Keiji Inafune needs sex, GIVE HIM SOME!

Not sex from ME necessarily, but for the things this man is saying I feel he deserves it. Nevermind the fact that I worship the man for creating my Anti-Drug: Megaman!

In the growing division between east and west gaming recently (pitting games against one another like Mass Effect 2 versus Final Fantasy 13), Keiji Inafune has stood alone in his deafeningly harsh criticism of his country's products.

Stating that Japan is content with the cookie cutter industry of making generic, cookie-cutter games for the rising populace of female gamers and otherwise catering to nerdy shut-ins of Japan, Inafune made himself a terrifying wake-up call to gamers on either side of the pond. As many of the man's products were the only solace in my lonely childhood, I find myself compelled to consider his point of view.

His first bomb dropping assessment came at a press show unveiling Lost Planet 2, where he reportedly dressed as a pimp and unloaded on the state of affairs. His most recent bomb hurling episode went to far as to cut the legs out beneath Capcom making him easily the most disastrous personality since the guy who made Dead or Alive!

I gotta agree with the guy. I feel Japan has lost its roots of the quality output of the 16-bit days, where America got only a trickle of the goodness pouring down on the japanese masses and Japan squatted upon gaming consciousness like some great squid leering at our wallets with eager tentacles.

Oh god... I'm already talking tentacles.

Anyway, with the Wii going from Nintendo's last hope, to the best idea ever and the false security that came with the multiple mergers over the last several years, companies in the east have essentially become what America was back in the cold and dank Quake era of gaming where one or two drab, brown-colored shooters ruled the day until a few drops of creative gold leaked upon the console linked masses.

With Microsoft in play with the appearance of the first Xbox, a sleeping giant had awoken and we were only half aware of it. Take it from a guy who used to stand in the bushes outside Square-Enix's house with a machete and jar of Vap-o-rub, I don't even return their calls anymore when they ask why I don't show up now that I'm invited to things. Almost all of the stuff that I look forward to is happening on my own continent or in Europe.

Why bring this up now? Recently an amazing annual event that used to drive the beat of my heart and the flow of my soul occurred: Tokyo Game Show! With its booth babes and cosplay coupled with its exclusively awesome vision of things to come, TGS used to mean something. Part of its ineffective, impotent mark on the market lately is because of the internet spoiling news as it happens and the other half is that the stuff shown at TGS just doesn't register the almighty event that once commanded an industry. The cosplayers seem to catch more attention lately than the actual GAMES!!!

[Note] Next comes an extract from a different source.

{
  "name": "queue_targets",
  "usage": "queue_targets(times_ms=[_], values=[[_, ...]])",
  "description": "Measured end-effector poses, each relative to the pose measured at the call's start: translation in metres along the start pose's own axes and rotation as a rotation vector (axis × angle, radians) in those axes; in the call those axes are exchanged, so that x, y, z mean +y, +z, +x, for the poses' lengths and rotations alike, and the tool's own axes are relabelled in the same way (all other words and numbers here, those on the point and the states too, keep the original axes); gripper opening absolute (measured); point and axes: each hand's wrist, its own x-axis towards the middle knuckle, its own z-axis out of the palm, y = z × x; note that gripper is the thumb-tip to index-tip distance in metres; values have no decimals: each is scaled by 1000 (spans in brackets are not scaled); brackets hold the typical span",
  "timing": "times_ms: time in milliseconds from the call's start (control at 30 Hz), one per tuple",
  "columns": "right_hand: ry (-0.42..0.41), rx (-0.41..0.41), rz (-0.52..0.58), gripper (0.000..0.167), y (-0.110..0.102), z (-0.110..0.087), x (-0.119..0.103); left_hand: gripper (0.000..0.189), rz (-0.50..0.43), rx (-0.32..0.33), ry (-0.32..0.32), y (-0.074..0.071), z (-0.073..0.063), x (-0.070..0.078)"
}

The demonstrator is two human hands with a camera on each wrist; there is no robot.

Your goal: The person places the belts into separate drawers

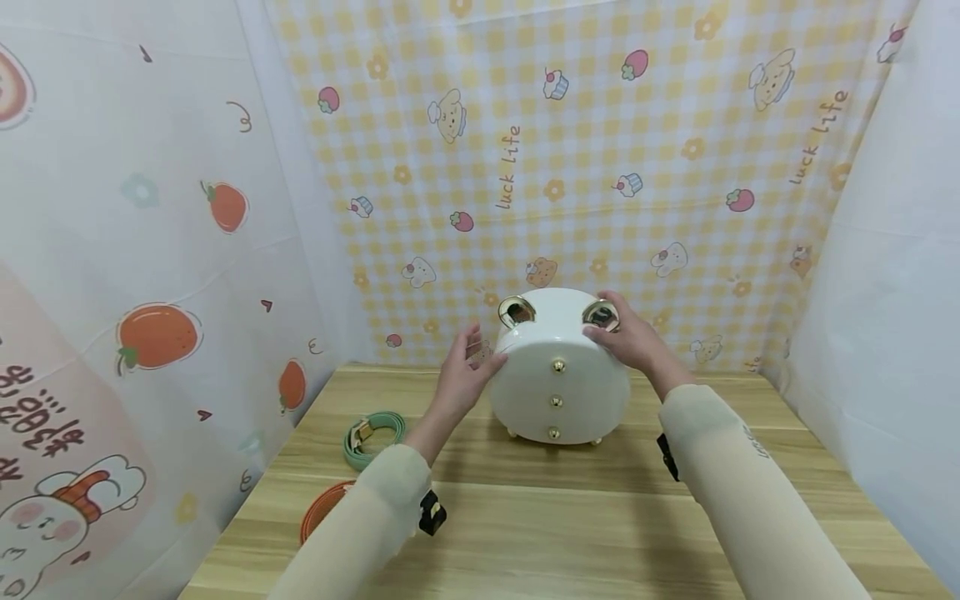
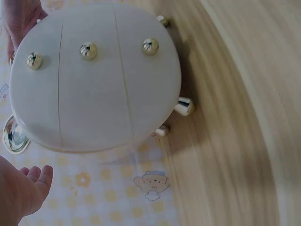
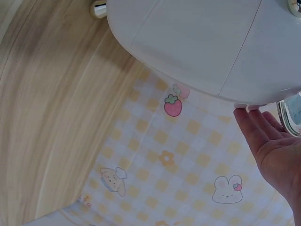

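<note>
An off-white oval drawer box (image 1: 558, 392) with gold round knobs, short gold feet and gold ear-like rings stands upright on the wooden table. Its seams between drawers show in the left wrist view, the drawers closed. My left hand (image 1: 467, 372) is at the box's upper left side, thumb near the edge and fingers spread; in the left wrist view, the visible fingers (image 2: 40, 181) are apart from it. At the upper right corner, my right hand (image 1: 626, 332) rests by the right ear ring (image 1: 602, 316), thumb on the front. Straight fingertips (image 3: 247, 110) touch the side in the right wrist view.
A coiled green belt (image 1: 397, 423) with a gold buckle lies on the table (image 1: 570, 533) at left. Nearer, an orange-red coiled strap (image 1: 318, 510) is partly hidden by the left sleeve. Patterned cloth (image 1: 555, 150) hangs behind, and cloth walls stand at both sides.
</note>
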Motion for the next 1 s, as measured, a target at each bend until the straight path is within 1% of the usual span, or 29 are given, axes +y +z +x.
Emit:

Conversely, the games that appear at European Game Shows, San Diego Comic-con or E3 actually appear as bombshell level news. Hell, even MGS: Rising video debuted on American soil as opposed to in Japan. That's nuts!

Before I get too tangental when I'm trying to break down another guy's tangents, I'll just concur with Inafune in saying that Japan needs to get its act together before they let idiots like the the fuckwit that ruined Final Fantasy 13 kill off all the venerable franchises still holding up the wobbly three and a half legged table that is Japan's game market.